The problem
Lines from the line with "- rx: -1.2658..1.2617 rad" to the line with "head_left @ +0" in the entries below, and only those, must be output exactly, with both ends included.
[[ Extracted data open ]]
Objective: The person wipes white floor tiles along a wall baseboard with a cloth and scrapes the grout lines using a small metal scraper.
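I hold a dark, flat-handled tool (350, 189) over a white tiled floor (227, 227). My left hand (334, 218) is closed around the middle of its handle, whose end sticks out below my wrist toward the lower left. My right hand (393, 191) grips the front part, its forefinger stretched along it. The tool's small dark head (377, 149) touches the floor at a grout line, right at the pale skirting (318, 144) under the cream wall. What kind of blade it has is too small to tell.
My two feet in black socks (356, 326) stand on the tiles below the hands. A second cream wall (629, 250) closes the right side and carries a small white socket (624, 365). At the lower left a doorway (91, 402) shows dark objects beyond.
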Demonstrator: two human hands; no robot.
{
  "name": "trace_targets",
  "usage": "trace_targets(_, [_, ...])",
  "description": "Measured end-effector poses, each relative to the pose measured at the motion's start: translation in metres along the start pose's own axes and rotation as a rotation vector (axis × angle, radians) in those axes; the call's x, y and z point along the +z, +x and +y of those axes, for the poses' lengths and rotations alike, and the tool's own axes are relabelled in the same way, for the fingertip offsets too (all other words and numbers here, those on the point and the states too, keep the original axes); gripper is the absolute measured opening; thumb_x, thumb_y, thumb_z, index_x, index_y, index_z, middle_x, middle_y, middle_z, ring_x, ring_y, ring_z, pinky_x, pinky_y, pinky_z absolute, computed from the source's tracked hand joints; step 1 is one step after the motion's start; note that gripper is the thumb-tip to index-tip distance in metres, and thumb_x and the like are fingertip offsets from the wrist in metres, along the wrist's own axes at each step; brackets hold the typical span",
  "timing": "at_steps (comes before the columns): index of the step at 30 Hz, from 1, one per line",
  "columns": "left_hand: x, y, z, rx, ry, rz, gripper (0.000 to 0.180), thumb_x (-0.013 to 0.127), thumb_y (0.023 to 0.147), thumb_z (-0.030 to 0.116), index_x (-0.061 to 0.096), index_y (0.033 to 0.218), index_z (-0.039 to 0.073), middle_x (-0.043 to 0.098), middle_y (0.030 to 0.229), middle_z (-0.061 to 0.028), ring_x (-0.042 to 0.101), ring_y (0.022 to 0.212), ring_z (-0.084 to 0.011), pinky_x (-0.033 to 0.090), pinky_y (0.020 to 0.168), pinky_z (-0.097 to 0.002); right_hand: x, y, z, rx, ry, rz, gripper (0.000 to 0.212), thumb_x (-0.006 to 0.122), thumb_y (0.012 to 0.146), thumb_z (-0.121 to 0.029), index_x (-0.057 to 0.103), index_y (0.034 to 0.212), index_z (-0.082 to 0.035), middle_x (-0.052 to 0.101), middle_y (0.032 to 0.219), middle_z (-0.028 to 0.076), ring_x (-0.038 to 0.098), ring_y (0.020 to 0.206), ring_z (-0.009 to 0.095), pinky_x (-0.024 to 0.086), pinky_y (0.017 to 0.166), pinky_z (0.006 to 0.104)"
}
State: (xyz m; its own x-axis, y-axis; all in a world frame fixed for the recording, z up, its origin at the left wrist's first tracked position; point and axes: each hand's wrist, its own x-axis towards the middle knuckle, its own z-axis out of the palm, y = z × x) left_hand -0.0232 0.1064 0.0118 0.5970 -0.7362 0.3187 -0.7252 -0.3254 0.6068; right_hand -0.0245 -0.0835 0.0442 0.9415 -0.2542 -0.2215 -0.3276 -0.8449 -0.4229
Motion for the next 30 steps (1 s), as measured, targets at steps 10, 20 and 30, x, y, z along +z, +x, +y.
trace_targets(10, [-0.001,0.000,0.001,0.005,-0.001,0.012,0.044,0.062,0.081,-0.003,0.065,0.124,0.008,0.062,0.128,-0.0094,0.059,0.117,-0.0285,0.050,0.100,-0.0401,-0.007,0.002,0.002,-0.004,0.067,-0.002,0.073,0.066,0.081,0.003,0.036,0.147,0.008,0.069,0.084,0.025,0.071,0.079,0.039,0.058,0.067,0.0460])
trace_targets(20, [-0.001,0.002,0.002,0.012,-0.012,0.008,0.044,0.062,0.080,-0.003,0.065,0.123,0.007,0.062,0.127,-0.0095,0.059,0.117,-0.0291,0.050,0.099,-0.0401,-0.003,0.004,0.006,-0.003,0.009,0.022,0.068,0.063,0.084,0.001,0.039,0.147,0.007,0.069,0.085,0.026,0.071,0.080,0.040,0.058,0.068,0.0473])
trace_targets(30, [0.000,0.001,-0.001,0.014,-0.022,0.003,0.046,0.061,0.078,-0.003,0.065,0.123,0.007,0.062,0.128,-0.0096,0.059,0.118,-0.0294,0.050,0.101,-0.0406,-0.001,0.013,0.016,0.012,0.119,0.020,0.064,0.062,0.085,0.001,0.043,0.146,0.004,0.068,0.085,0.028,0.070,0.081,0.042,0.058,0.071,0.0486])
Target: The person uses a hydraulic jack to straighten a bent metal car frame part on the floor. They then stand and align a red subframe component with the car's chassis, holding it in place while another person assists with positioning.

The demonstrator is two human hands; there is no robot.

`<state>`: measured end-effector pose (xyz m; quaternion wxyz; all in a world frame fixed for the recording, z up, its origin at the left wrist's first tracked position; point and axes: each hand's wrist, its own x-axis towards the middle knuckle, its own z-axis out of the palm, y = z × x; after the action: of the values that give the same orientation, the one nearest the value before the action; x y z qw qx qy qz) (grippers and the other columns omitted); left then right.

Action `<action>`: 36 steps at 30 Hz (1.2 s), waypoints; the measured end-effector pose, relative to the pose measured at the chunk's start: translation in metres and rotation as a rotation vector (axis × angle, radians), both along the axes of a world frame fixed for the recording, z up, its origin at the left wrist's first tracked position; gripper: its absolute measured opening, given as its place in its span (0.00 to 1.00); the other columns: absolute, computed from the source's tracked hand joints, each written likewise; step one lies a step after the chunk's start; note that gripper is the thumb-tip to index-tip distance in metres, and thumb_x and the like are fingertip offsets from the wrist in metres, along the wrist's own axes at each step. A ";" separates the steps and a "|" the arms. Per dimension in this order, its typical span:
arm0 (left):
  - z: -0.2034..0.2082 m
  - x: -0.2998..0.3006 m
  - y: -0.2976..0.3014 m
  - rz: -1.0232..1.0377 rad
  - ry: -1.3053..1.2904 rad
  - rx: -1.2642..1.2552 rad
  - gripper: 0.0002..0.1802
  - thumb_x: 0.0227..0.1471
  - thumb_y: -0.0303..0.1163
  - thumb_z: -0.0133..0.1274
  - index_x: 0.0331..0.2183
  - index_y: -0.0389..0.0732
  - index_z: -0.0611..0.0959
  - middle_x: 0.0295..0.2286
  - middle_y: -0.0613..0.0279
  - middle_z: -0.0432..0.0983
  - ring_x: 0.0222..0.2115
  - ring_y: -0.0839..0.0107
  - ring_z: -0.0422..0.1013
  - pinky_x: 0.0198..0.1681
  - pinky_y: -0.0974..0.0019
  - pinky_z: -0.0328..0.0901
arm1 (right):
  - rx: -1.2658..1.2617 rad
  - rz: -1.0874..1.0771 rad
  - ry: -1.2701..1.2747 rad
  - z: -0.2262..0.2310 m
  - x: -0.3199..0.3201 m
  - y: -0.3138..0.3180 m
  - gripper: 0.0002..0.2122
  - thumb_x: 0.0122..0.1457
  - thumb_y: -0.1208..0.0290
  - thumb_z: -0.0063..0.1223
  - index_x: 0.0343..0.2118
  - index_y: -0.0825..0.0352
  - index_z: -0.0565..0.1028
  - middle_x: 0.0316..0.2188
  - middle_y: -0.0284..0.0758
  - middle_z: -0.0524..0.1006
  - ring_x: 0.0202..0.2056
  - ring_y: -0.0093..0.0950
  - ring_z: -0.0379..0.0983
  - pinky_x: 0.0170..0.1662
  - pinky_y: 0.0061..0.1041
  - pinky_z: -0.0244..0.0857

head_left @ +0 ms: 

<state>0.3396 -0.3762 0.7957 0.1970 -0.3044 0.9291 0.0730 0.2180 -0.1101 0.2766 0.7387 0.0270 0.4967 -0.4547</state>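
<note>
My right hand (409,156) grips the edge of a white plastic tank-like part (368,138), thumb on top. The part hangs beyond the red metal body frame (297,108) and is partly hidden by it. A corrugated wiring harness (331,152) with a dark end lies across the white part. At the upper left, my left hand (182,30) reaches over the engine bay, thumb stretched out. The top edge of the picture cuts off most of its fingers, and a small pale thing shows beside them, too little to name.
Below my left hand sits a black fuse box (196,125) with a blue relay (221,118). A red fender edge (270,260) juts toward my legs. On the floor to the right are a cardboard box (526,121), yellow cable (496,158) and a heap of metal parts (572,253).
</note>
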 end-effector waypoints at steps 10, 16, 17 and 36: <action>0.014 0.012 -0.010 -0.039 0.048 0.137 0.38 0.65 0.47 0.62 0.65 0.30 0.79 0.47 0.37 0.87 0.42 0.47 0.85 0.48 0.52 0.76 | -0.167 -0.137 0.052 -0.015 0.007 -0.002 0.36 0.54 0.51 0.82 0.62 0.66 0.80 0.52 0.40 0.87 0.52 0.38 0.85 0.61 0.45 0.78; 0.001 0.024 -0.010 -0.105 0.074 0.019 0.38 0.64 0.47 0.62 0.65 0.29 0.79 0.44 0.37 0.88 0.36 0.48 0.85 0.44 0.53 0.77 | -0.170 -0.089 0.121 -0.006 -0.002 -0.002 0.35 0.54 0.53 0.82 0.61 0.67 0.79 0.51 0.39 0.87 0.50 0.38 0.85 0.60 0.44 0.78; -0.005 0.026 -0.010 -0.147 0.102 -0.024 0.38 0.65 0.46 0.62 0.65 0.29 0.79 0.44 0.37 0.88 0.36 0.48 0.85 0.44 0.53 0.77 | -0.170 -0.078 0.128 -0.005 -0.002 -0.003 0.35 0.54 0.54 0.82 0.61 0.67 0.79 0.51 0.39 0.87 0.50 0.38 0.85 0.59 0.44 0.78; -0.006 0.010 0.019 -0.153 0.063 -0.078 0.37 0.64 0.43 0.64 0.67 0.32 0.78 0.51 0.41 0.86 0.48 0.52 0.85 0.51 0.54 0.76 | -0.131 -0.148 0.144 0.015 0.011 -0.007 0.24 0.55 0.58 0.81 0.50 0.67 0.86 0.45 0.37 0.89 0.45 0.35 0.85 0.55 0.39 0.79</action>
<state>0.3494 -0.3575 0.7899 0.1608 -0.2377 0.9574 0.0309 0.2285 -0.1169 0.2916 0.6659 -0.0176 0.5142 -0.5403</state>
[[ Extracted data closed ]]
Answer to the problem
  - rx: -1.2658..1.2617 rad
  - rz: -1.0874..1.0771 rad
  - ry: -1.2701..1.2747 rad
  - z: -0.2262..0.2310 m
  - x: -0.3199..0.3201 m
  - y: -0.3138..0.3180 m
  - gripper: 0.0002..0.2122
  - thumb_x: 0.0122..0.1457
  - thumb_y: -0.1208..0.0290
  - thumb_z: -0.0063..0.1223
  - index_x: 0.0343..0.2118
  - index_y: -0.0825..0.0352
  - index_z: -0.0565..0.1028
  - middle_x: 0.0316..0.2188
  - middle_y: -0.0284..0.0758
  - middle_z: -0.0524..0.1006
  - ring_x: 0.0202..0.2056
  - ring_y: -0.0093..0.0950
  - ring_z: -0.0379..0.0983
  - pinky_x: 0.0170..0.1662
  - pinky_y: 0.0061..0.1041
  - pinky_z: -0.0244..0.0857

head_left @ +0 ms: 

The exercise has been fully completed.